Ataque à indústria de carnes é mais um capítulo do desmonte

Por Pedro Celestino, presidente do Clube de Engenharia.
Publicado em 20-03-2017, no site SRzd, do jornalista Sidney Rezende

As exportações brasileiras provenientes do agronegócio (soja, açúcar, café, milho, cacau etc.) são realizadas por meio de empresas estrangeiras, tais como Bunge, Cargill e Dreyfus. São essas tradings que formam os preços. Elas compram as safras, muitas vezes, antes mesmo do plantio, travam os preços, e os manipulam nas Bolsas de Chicago, New York e Londres. Têm armazéns espalhados pelo país, e terminais nos nossos principais portos. Em resumo, nos grãos, o empresário brasileiro se resume à atividade agrícola e é refém desses grandes grupos.

Já no caso das proteínas animais, toda a cadeia produtiva, e também a formação de preços, é comandada por brasileiros, que chegam a controlar grandes plantas frigoríficas aqui e nos EUA, Austrália e Argentina. Isso dá aos grupos brasileiros invejável posição no comércio internacional, com marcas reconhecidas nacional e internacionalmente, relações comerciais de décadas e práticas, inclusive no abate, adequadas aos diversos mercados e até aos preceitos religiosos mais peculiares.

Por tudo isso, a operação desencadeada pela Polícia Federal na última sexta-feira, cujas fragilidades na apuração dos fatos começaram a surgir já no fim de semana, não pode ser qualificada apenas como temerária e irresponsável.
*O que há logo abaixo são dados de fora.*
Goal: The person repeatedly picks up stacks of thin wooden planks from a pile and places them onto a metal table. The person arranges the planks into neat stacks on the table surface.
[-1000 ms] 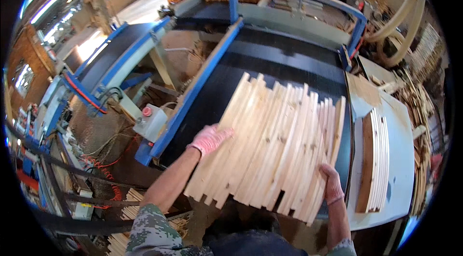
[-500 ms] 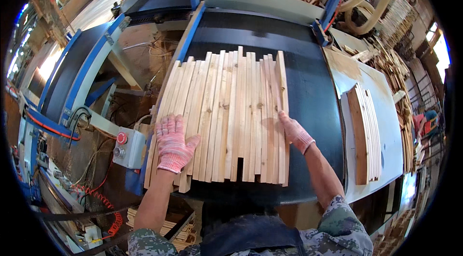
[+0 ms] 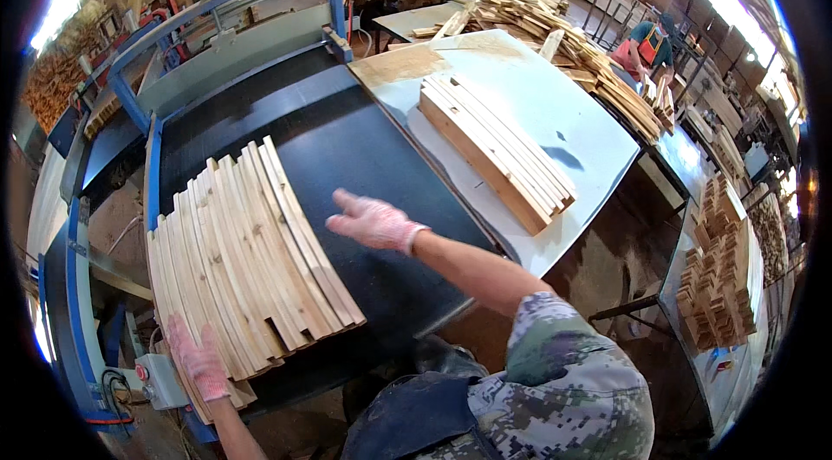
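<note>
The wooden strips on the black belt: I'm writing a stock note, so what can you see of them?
The wooden strips are long, narrow and pale, several with darker knots. They lie side by side in one close row on the black belt, toward its left side and near end, their ends staggered rather than flush. A small dark gap shows at the near edge. The left hand rests on the row's near left part; the right hand is apart from it, over the belt.

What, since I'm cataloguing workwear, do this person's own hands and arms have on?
The left hand and right hand wear wrist-length, mottled pink-white gloves. The right sleeve, pixelated green, grey and white camouflage, leaves the forearm bare; no left sleeve shows.
</note>
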The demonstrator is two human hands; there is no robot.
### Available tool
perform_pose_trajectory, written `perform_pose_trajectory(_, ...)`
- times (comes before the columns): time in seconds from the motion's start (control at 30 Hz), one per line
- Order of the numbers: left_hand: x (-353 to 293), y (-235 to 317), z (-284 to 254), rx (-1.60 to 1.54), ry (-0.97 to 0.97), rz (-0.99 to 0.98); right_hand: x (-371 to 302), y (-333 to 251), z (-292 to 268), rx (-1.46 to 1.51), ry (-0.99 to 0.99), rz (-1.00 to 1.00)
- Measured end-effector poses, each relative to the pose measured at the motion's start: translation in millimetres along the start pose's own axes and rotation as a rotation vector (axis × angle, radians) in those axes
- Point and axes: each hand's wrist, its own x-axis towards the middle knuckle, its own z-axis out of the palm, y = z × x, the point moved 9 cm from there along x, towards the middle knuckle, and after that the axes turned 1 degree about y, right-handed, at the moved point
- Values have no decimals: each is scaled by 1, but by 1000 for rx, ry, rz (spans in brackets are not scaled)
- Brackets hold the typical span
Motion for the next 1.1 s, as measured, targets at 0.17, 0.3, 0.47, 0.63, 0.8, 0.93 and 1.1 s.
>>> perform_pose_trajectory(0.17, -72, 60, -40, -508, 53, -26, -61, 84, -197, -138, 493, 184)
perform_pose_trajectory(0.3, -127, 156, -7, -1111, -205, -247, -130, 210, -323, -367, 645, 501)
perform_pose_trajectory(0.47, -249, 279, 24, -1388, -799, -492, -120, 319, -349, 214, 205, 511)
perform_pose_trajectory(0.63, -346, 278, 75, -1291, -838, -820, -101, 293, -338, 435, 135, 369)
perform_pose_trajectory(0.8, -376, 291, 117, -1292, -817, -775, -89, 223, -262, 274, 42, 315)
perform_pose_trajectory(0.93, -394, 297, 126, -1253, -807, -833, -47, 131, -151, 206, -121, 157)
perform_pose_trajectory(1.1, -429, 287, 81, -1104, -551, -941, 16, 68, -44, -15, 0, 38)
Está claro que o ataque a grupos como JBS e BRF, nossos principais exportadores de carnes, não é acidental.

Insere-se na lógica do desmonte da Petrobrás e do Banco Nacional de Desenvolvimento Econômico e Social (BNDES), e da fragilização das empresas de engenharia brasileiras, processo que, se não for revertido, nos levará de volta aos tempos de colônia. Pior que isso, contribuem para aumentar o contingente de quase 20 milhões de desempregados no país.

Para citar apenas a BRF, são mais de 100 mil empregados, responsáveis por colocar no mercado produtos de 30 marcas, exportados para 150 países. Para esse contingente de trabalhadores, o emprego nas plantas do grupo, em dezenas de municípios brasileiros, é uma das poucas alternativas de ocupação formal, que segue à risca as regras do regime geral de trabalhadores, ou seja, carteira assinada, vale transporte e alimentação, sem falar em benefícios adicionais, como planos de saúde.
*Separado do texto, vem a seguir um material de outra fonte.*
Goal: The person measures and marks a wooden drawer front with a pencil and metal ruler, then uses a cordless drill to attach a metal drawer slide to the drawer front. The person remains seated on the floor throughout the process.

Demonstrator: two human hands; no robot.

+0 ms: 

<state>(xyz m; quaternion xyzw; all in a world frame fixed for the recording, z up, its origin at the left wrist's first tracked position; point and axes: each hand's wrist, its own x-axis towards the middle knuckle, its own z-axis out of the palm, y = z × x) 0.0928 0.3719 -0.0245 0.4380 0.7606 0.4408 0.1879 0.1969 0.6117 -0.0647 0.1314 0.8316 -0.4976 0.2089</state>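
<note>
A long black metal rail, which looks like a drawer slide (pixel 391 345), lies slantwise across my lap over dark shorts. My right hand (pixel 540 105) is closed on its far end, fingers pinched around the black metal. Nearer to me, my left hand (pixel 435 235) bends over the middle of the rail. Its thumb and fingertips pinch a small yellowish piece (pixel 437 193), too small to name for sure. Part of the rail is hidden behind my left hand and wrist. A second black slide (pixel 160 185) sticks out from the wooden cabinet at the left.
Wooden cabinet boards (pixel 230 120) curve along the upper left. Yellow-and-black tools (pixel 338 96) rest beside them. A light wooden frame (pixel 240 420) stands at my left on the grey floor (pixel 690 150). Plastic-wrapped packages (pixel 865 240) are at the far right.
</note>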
A operação Carne Fraca atinge não apenas a reputação de grandes grupos brasileiros, mas principalmente a autoestima e o orgulho desses trabalhadores. Primeiro porque coloca em dúvida, sem a devida comprovação, a qualidade do produto que colocam diariamente no mercado. Depois, porque coloca em risco seus empregos e todo esse modelo de segurança social, que nem sempre é seguido em países que se colocam hoje como investidores preferenciais em ativos brasileiros.

Acreditar que os fatos narrados nos últimos dias ocorrem diariamente em dezenas de fábricas brasileiras é imputar a milhares de trabalhadores uma culpa que não têm. Na verdade, não se pode supor que tenham sido coniventes durante tantos anos, mas é certo que estão correndo o risco de se tornarem as maiores vítimas de uma ação que, se não foi criminosa, foi certamente inconsequente.